### Exercise
Your answer must be an exact copy of the records, with no pictures included.

Stored data entries:
------------------------

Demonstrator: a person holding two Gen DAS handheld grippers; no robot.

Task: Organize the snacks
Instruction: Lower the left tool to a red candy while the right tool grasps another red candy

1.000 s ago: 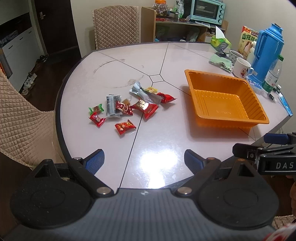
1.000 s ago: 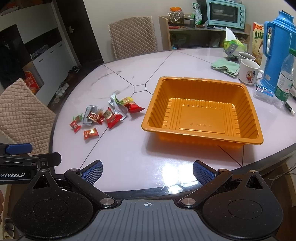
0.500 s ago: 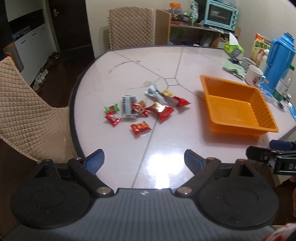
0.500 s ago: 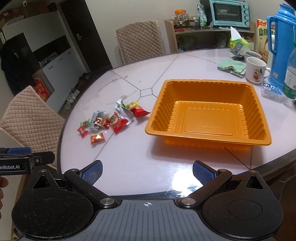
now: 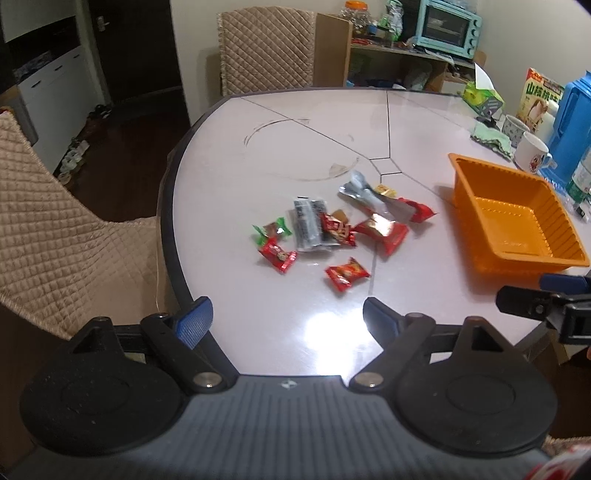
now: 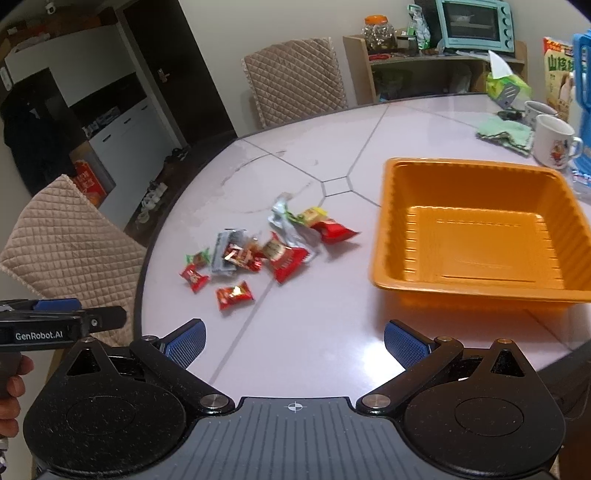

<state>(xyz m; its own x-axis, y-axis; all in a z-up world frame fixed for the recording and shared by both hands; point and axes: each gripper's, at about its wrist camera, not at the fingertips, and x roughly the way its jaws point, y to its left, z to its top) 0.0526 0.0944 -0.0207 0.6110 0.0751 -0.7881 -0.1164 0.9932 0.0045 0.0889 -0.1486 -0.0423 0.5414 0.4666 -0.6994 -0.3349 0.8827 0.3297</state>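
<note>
Several wrapped snacks (image 5: 332, 229) lie in a loose pile on the pale round table (image 5: 295, 147); most are red, one is green, two are silver. The nearest red packet (image 5: 347, 273) sits a little apart, toward me. To the right of the pile stands an empty orange tray (image 5: 517, 210), also large in the right wrist view (image 6: 476, 225), with the snack pile (image 6: 258, 254) to its left. My left gripper (image 5: 288, 319) hovers over the table's near edge, jaws wide but closing, nothing between them. My right gripper (image 6: 293, 341) is open and empty near the tray's front.
Quilted chairs stand at the left (image 5: 55, 221) and the far side (image 5: 266, 48). At the table's right sit a white mug (image 6: 554, 142), a green cloth (image 6: 506, 133), a blue jug (image 5: 569, 122) and a carton. A shelf with a teal oven (image 6: 474, 22) stands behind.
Both grippers have shifted across the table's near edge, so the snack pile now sits more central and closer in both views. The left fingers stand slightly narrower.
</note>
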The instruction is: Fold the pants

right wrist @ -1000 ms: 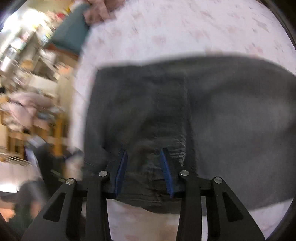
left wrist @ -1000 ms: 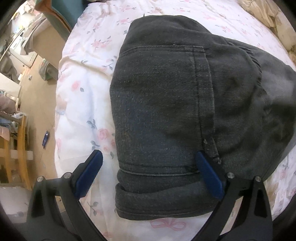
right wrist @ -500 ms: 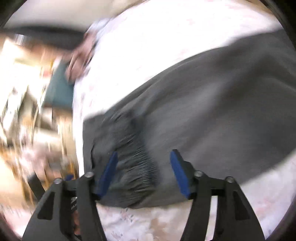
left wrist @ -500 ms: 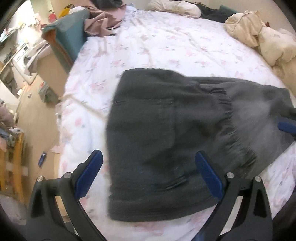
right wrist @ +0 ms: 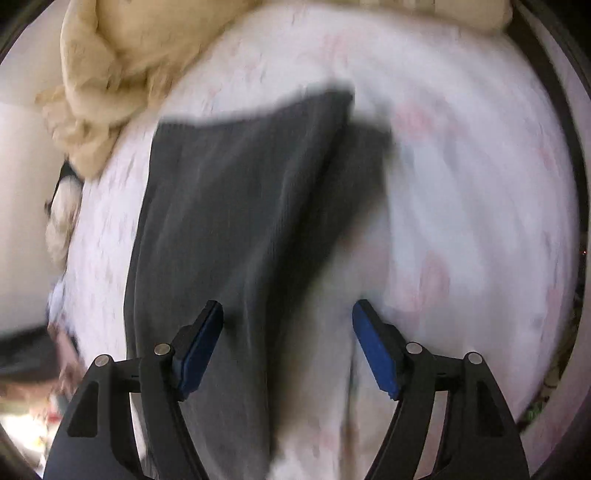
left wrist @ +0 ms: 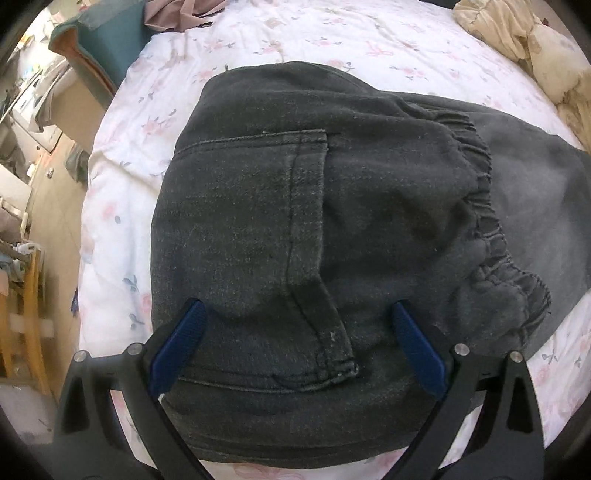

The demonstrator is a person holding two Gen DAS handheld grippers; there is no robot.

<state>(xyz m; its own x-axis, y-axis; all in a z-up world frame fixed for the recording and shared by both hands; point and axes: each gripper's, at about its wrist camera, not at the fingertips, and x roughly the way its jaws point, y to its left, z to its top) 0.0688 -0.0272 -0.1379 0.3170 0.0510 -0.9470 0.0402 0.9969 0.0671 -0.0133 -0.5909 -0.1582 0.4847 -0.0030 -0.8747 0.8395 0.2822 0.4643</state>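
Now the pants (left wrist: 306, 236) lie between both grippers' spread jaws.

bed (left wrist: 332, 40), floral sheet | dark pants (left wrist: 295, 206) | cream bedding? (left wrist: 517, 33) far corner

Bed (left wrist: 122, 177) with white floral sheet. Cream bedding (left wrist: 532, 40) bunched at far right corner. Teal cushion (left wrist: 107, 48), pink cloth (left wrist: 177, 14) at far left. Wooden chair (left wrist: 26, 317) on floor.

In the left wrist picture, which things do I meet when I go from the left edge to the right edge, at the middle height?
Wooden chair → floral bedsheet → dark grey pants with back pocket → elastic waistband → beige blanket, higher up at the right.
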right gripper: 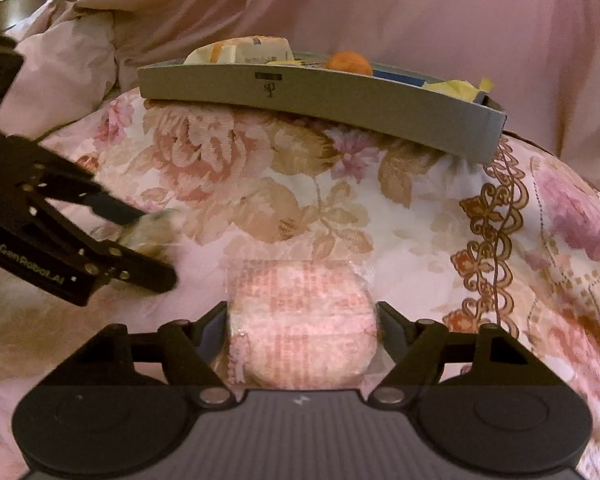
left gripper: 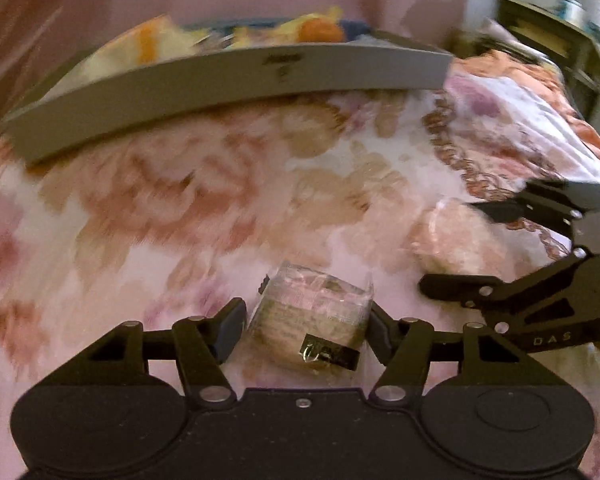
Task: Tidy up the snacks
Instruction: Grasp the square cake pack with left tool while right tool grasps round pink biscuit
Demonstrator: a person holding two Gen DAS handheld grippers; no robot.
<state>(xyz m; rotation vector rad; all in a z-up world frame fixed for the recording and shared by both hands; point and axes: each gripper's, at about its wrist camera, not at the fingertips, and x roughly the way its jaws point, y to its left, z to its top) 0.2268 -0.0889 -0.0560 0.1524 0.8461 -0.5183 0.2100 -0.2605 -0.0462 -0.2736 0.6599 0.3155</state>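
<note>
Right wrist view — pink snack packet (right gripper: 302,320) sits between the fingers (right gripper: 392,330), both touching it — clamped.

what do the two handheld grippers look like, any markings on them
Both the left gripper and right gripper are matte black, with scissor-like linkage arms, silver pivot rivets and round-lobed bodies. The left one reads "GenRobot.AI" in pale letters along its side; the right's body shows "DAS". No cables or sleeves visible.

Both point forward and down. The left hand-held gripper (left gripper: 306,330) has its two fingers half closed, pressing a packet. The right hand-held gripper (right gripper: 302,330) squeezes another one.
</note>
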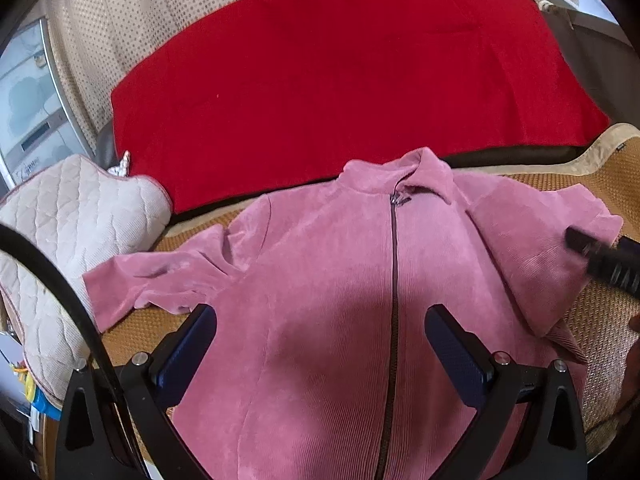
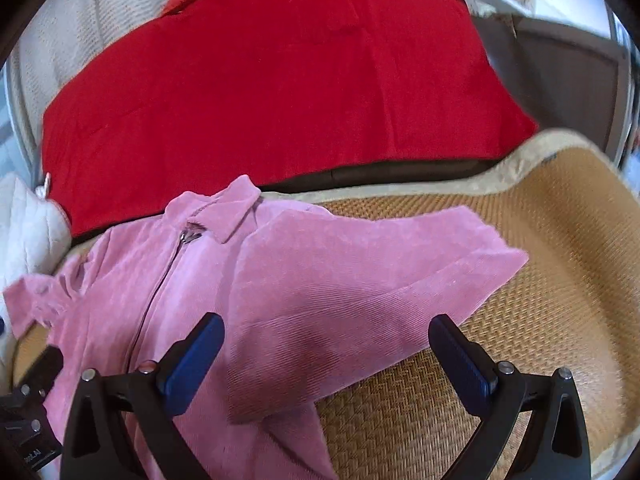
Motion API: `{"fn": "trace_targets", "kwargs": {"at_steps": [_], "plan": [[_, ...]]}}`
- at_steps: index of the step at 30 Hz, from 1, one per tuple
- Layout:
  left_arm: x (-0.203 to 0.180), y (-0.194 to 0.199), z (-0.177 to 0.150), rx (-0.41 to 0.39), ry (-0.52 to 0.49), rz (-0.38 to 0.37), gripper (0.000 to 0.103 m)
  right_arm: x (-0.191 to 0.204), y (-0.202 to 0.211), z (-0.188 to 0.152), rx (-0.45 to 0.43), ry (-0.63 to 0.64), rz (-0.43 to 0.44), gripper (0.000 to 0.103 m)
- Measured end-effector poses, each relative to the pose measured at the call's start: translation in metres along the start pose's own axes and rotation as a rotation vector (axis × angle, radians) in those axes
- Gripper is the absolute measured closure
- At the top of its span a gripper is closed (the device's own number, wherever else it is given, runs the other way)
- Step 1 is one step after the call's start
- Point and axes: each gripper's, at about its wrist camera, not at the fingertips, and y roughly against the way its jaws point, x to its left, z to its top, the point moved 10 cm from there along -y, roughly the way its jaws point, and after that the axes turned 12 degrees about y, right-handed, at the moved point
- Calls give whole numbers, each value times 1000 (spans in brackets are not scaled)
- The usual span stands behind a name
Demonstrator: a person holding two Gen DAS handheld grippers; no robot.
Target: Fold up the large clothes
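Note:
A pink corduroy zip jacket (image 1: 328, 280) lies face up on a woven straw mat (image 1: 608, 308), collar toward the red blanket. Its left sleeve (image 1: 152, 280) spreads out sideways. The right sleeve (image 2: 352, 280) lies folded inward over the chest. My left gripper (image 1: 320, 328) hovers open above the jacket's front, straddling the zipper (image 1: 394, 272). Over the folded right sleeve my right gripper (image 2: 326, 340) is open, holding nothing. The right gripper also shows as a black blurred tip (image 1: 600, 256) at the right edge of the left wrist view.
A red blanket (image 1: 340, 80) covers the couch back beyond the jacket. A quilted beige cushion (image 1: 68, 224) lies left of the jacket. Bare straw mat (image 2: 520, 320) stretches to the right, edged by a beige border (image 2: 500, 176).

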Motion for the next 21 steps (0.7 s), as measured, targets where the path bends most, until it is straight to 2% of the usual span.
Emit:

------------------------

### Answer to this task
Demonstrator: a person holding two Gen DAS handheld grippers; no robot.

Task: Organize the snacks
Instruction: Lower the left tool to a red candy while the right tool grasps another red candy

1.000 s ago: 
1.000 s ago: 
0.500 s ago: 
0.500 s ago: 
now: 
now: 

<state>(xyz m; its own x-axis, y-axis; all in a z-up world frame fixed for the recording and shared by both hands; point and axes: each gripper's, at about its wrist camera, not at the fingertips, and x roughly the way its jaws point, y to its left, z to its top) 0.0526 0.0944 -0.0207 0.6110 0.0751 -0.7881 -0.1164 0.9932 0.0045 0.0889 -0.1486 -0.0423 0.5414 0.4666 -0.6994 -0.3349 0.8827 0.3297</state>
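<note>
Several wrapped snacks (image 5: 332, 229) lie in a loose pile on the pale round table (image 5: 295, 147); most are red, one is green, two are silver. The nearest red packet (image 5: 347, 273) sits a little apart, toward me. To the right of the pile stands an empty orange tray (image 5: 517, 210), also large in the right wrist view (image 6: 476, 225), with the snack pile (image 6: 258, 254) to its left. My left gripper (image 5: 288, 319) hovers over the table's near edge, jaws wide but closing, nothing between them. My right gripper (image 6: 293, 341) is open and empty near the tray's front.
Quilted chairs stand at the left (image 5: 55, 221) and the far side (image 5: 266, 48). At the table's right sit a white mug (image 6: 554, 142), a green cloth (image 6: 506, 133), a blue jug (image 5: 569, 122) and a carton. A shelf with a teal oven (image 6: 474, 22) stands behind.
Both grippers have shifted across the table's near edge, so the snack pile now sits more central and closer in both views. The left fingers stand slightly narrower.
</note>
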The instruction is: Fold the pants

right wrist @ -1000 ms: 
left wrist @ -1000 ms: 
right wrist @ -500 ms: 
left wrist @ -500 ms: 
right wrist @ +0 ms: 
left wrist @ +0 ms: 

The demonstrator is a person holding two Gen DAS handheld grippers; there is no robot.

<state>(xyz m; its own x-axis, y-axis; all in a z-up world frame fixed for the recording and shared by both hands; point and axes: each gripper's, at about its wrist camera, not at the fingertips, and x roughly the way its jaws point, y to its left, z to its top) 0.0688 -0.0272 -0.1379 0.3170 0.0510 -0.9470 0.0402 0.9969 0.0671 -0.0133 -0.5909 -0.1582 0.4847 -0.0030 -0.8747 0.8395 0.2822 0.4643</state>
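Now the pants (left wrist: 306, 236) lie between both grippers' spread jaws.

bed (left wrist: 332, 40), floral sheet | dark pants (left wrist: 295, 206) | cream bedding? (left wrist: 517, 33) far corner

Bed (left wrist: 122, 177) with white floral sheet. Cream bedding (left wrist: 532, 40) bunched at far right corner. Teal cushion (left wrist: 107, 48), pink cloth (left wrist: 177, 14) at far left. Wooden chair (left wrist: 26, 317) on floor.

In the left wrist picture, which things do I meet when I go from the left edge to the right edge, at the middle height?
Wooden chair → floral bedsheet → dark grey pants with back pocket → elastic waistband → beige blanket, higher up at the right.
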right gripper: 
left gripper: 
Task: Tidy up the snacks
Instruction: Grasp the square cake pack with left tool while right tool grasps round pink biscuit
Demonstrator: a person holding two Gen DAS handheld grippers; no robot.
<state>(xyz m; rotation vector rad; all in a z-up world frame fixed for the recording and shared by both hands; point and axes: each gripper's, at about its wrist camera, not at the fingertips, and x roughly the way its jaws point, y to its left, z to its top) 0.2268 -0.0889 -0.0560 0.1524 0.8461 -0.5183 0.2100 -0.2605 -0.0462 -0.2736 0.6599 0.3155</state>
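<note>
Right wrist view — pink snack packet (right gripper: 302,320) sits between the fingers (right gripper: 392,330), both touching it — clamped.

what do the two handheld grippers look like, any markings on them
Both the left gripper and right gripper are matte black, with scissor-like linkage arms, silver pivot rivets and round-lobed bodies. The left one reads "GenRobot.AI" in pale letters along its side; the right's body shows "DAS". No cables or sleeves visible.

Both point forward and down. The left hand-held gripper (left gripper: 306,330) has its two fingers half closed, pressing a packet. The right hand-held gripper (right gripper: 302,330) squeezes another one.
</note>
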Motion API: `{"fn": "trace_targets", "kwargs": {"at_steps": [_], "plan": [[_, ...]]}}`
- at_steps: index of the step at 30 Hz, from 1, one per tuple
- Layout:
  left_arm: x (-0.203 to 0.180), y (-0.194 to 0.199), z (-0.177 to 0.150), rx (-0.41 to 0.39), ry (-0.52 to 0.49), rz (-0.38 to 0.37), gripper (0.000 to 0.103 m)
  right_arm: x (-0.191 to 0.204), y (-0.202 to 0.211), z (-0.188 to 0.152), rx (-0.45 to 0.43), ry (-0.63 to 0.64), rz (-0.43 to 0.44), gripper (0.000 to 0.103 m)
- Measured end-effector poses, each relative to the pose measured at the call's start: translation in metres along the start pose's own axes and rotation as a rotation vector (axis × angle, radians) in those axes
- Gripper is the absolute measured closure
- At the top of its span a gripper is closed (the device's own number, wherever else it is given, runs the other way)
- Step 1 is one step after the call's start
- Point and axes: each gripper's, at about its wrist camera, not at the fingertips, and y roughly against the way its jaws point, x to its left, z to its top, the point moved 10 cm from there along -y, roughly the way its jaws point, and after that the axes turned 12 degrees about y, right-handed, at the moved point
- Calls give whole numbers, each value times 1000 (spans in brackets are not scaled)
- The usual span stands behind a name
Demonstrator: a person holding two Gen DAS handheld grippers; no robot.
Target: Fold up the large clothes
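Note:
A pink corduroy zip jacket (image 1: 328, 280) lies face up on a woven straw mat (image 1: 608, 308), collar toward the red blanket. Its left sleeve (image 1: 152, 280) spreads out sideways. The right sleeve (image 2: 352, 280) lies folded inward over the chest. My left gripper (image 1: 320, 328) hovers open above the jacket's front, straddling the zipper (image 1: 394, 272). Over the folded right sleeve my right gripper (image 2: 326, 340) is open, holding nothing. The right gripper also shows as a black blurred tip (image 1: 600, 256) at the right edge of the left wrist view.
A red blanket (image 1: 340, 80) covers the couch back beyond the jacket. A quilted beige cushion (image 1: 68, 224) lies left of the jacket. Bare straw mat (image 2: 520, 320) stretches to the right, edged by a beige border (image 2: 500, 176).
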
Motion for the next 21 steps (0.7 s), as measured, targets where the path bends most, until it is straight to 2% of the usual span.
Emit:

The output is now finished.